## Exercise:
The output should match, line for line, the records from the line containing "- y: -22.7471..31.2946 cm" through the line containing "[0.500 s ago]", with every picture left out.

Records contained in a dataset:
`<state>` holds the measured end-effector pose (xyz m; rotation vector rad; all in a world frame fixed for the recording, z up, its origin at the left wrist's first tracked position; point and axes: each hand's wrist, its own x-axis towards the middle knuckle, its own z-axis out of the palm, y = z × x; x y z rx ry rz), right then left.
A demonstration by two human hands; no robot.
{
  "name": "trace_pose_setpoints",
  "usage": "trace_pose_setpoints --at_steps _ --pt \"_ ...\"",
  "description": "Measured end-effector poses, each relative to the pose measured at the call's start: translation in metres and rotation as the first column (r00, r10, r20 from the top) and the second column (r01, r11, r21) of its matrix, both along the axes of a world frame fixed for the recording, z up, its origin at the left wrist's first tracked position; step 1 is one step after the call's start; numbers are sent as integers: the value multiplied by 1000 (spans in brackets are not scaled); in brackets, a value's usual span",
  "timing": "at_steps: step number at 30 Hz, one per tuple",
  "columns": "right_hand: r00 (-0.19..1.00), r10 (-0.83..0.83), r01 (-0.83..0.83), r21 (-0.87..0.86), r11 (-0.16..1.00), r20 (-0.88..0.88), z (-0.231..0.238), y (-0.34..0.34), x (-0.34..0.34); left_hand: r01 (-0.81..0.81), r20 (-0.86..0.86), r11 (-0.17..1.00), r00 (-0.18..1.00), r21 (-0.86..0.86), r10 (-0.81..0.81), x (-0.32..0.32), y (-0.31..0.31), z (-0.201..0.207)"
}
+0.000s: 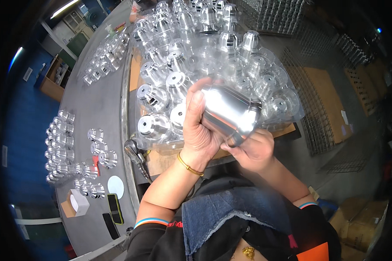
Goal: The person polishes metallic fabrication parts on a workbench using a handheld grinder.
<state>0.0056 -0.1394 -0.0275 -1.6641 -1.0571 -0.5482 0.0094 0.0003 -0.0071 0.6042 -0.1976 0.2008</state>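
Observation:
A polished silver metal cup [228,111] with a stepped, narrower end is held tilted in front of me, above the tray. My left hand [197,124] is closed round its left side, thumb along the wall and fingers partly hidden behind it. My right hand [255,150] grips its lower right edge with thumb and curled fingers; the fingertips are partly hidden and slightly blurred. Beyond, the clear plastic tray [298,115] carries many similar metal cups [152,124], standing in rows with small holes in their tops. Empty clear pockets show on its right side.
On the grey table [85,98] at left stand more metal cups [59,143], a small open box [76,203], a pale round disc [116,186] and a phone [115,209]. A dark hand tool [136,157] lies at the tray's left front corner. Wire racks [307,100] stand right.

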Motion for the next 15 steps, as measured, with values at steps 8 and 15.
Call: trace_pose_setpoints --at_steps 8,15 --pt "263 794 -48 814 579 -548 6 4 -9 -37 230 989 973 145 3 -4 19 -8" --pt "681 478 -122 558 821 -555 8 27 -36 2 218 1000 976 -1 -1 -10 16 0"
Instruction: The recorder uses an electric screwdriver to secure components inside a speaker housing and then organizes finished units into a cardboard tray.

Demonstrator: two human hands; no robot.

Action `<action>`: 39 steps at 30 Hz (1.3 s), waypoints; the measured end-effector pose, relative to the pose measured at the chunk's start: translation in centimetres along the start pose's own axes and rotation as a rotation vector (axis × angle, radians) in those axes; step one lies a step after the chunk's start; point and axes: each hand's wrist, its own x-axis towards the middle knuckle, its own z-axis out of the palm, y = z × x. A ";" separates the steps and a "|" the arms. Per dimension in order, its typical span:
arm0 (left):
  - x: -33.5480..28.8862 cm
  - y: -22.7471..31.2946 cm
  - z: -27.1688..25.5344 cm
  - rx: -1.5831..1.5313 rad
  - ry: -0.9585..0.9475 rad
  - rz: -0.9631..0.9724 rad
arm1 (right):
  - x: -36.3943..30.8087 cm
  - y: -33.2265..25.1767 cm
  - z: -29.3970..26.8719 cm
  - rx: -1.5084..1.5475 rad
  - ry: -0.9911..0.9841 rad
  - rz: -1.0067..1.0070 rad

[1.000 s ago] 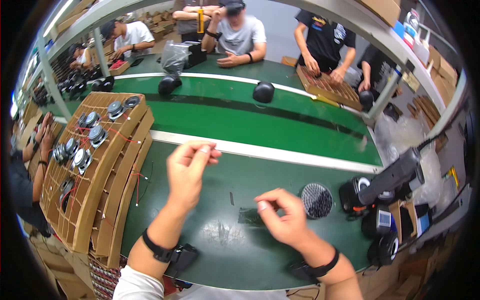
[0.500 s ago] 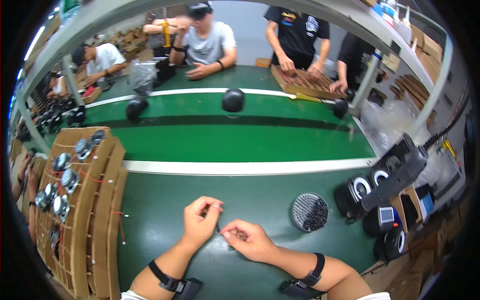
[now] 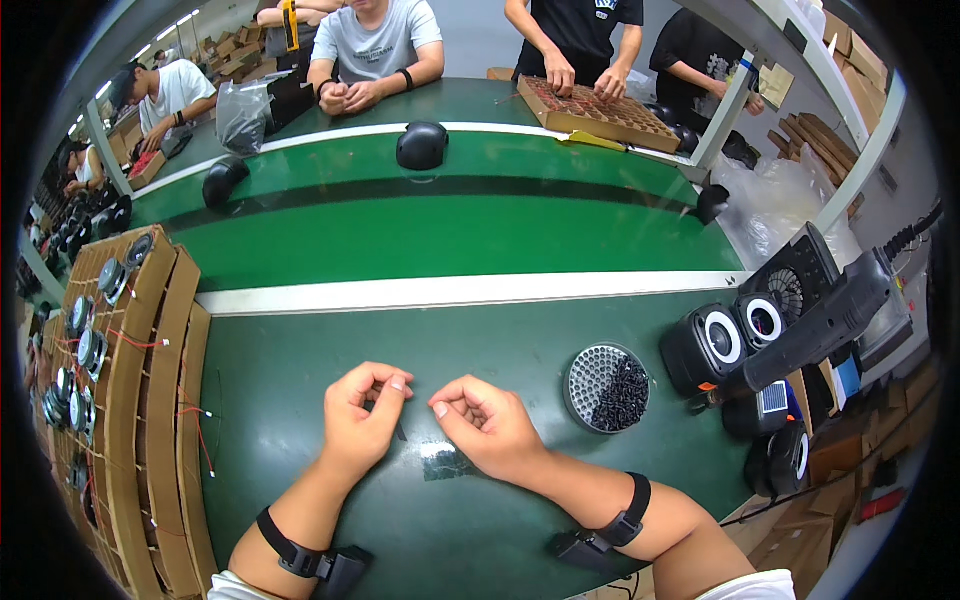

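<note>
My left hand is over the green bench, its fingers curled and its thumb pressed to the index finger. Facing it is my right hand, likewise pinched, with a small gap between the two sets of fingertips. Anything inside either pinch is too small or hidden to make out. Right of my hands stands a round grey dish with a pitted bottom. A heap of small black screws fills its right part. A shiny patch like clear tape lies on the bench below my hands.
Cardboard trays of speakers with red wires lean at left. At right are black speaker housings and a dark power tool. Black domed parts sit on the green conveyor. Several people work beyond it.
The view has shifted, so the bench sits higher in the picture. My right fingertips have risen closer to level with my left. Across the conveyor, a person's hands have come together.
</note>
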 end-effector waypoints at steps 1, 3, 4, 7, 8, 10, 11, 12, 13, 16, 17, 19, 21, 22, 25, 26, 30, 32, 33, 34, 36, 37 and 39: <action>-0.1 0.0 -0.1 0.012 -0.024 -0.011 | 0.0 0.1 0.0 0.026 0.002 0.025; -0.2 0.1 -0.1 0.041 -0.052 -0.013 | 0.0 0.0 -0.1 0.053 0.015 0.035; -0.4 -0.6 0.2 0.029 0.006 0.034 | -0.1 0.1 -0.4 0.022 -0.015 0.041; -0.4 -0.4 0.3 -0.004 0.013 0.012 | -0.4 0.2 -0.8 -0.007 -0.075 0.074; -0.6 -0.5 0.2 -0.010 0.015 -0.001 | -0.4 0.1 -0.8 -0.009 -0.117 0.113; -0.6 -0.5 0.0 -0.037 -0.016 0.028 | -0.2 0.1 -1.0 -0.047 -0.124 0.056; -0.6 -0.6 -0.3 -0.049 -0.025 0.021 | -0.1 -0.1 -0.9 -0.025 -0.110 0.065; -0.5 -0.7 -0.2 -0.068 -0.035 0.012 | -0.1 -0.2 -1.0 -0.007 -0.093 0.079; -0.5 -0.6 -0.2 -0.063 -0.029 0.011 | -0.1 -0.3 -0.9 -0.010 -0.084 0.074; -0.3 -0.3 -0.3 -0.051 -0.014 -0.004 | -0.1 -0.3 -0.6 0.017 -0.058 0.061; -0.2 -0.3 -0.3 -0.049 -0.014 -0.002 | 0.0 -0.3 -0.7 -0.004 -0.063 0.068; -0.1 -0.4 -0.1 -0.042 -0.045 -0.015 | 0.0 -0.1 -0.8 -0.025 -0.064 0.071; 0.0 -0.4 0.1 -0.056 -0.046 -0.020 | 0.1 0.7 -0.8 -0.064 -0.031 -0.049; 0.1 -0.4 0.2 -0.070 -0.046 -0.029 | 0.2 1.0 -0.9 -0.062 -0.026 -0.051; 0.0 -0.8 0.2 -0.060 -0.044 -0.012 | 0.4 1.2 -0.9 -0.232 -0.001 -0.215; 0.1 -0.7 0.1 -0.059 -0.049 -0.011 | 0.5 0.8 -0.9 -0.238 -0.012 -0.196; 0.1 -0.7 0.4 -0.006 -0.040 0.048 | 0.5 0.8 -1.1 -0.204 -0.041 -0.146; 0.0 -0.7 0.6 -0.003 -0.014 0.067 | 0.1 0.7 -1.3 -0.183 -0.041 -0.096; 0.0 -0.7 0.6 0.021 -0.042 0.052 | 0.1 0.6 -1.3 -0.154 -0.024 -0.052; 0.1 -0.8 0.6 0.044 -0.069 0.035 | 0.1 0.3 -1.2 -0.156 -0.044 -0.056; -0.1 -0.9 0.6 0.053 -0.042 0.030 | 0.0 -0.2 -1.1 -0.129 -0.035 -0.010; 0.0 -0.6 0.5 0.052 -0.052 0.029 | 0.1 -0.2 -1.0 -0.126 -0.061 -0.014; 0.0 -0.2 0.0 0.063 -0.054 0.041 | 0.4 0.0 -0.5 -0.145 -0.067 -0.076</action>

## Worked solution:
  - y: -22.7471..31.2946 cm
  - z: -27.1688..25.5344 cm
  - rx: -1.5831..1.5313 rad
  - ry: -0.9585..0.9475 rad
  - rz: -0.9631..0.9724 rad
arm1 (right):
  - x: -36.3943..30.8087 cm
  - y: -33.2265..25.1767 cm
  - z: -29.3970..26.8719 cm
  - rx: -1.5084..1.5475 rad
  - ry: -0.9911..0.9841 rad
  - rz: -1.0067..1.0070 rad

[1.000 s ago] 
[0.500 s ago] 

The exercise requires no more work.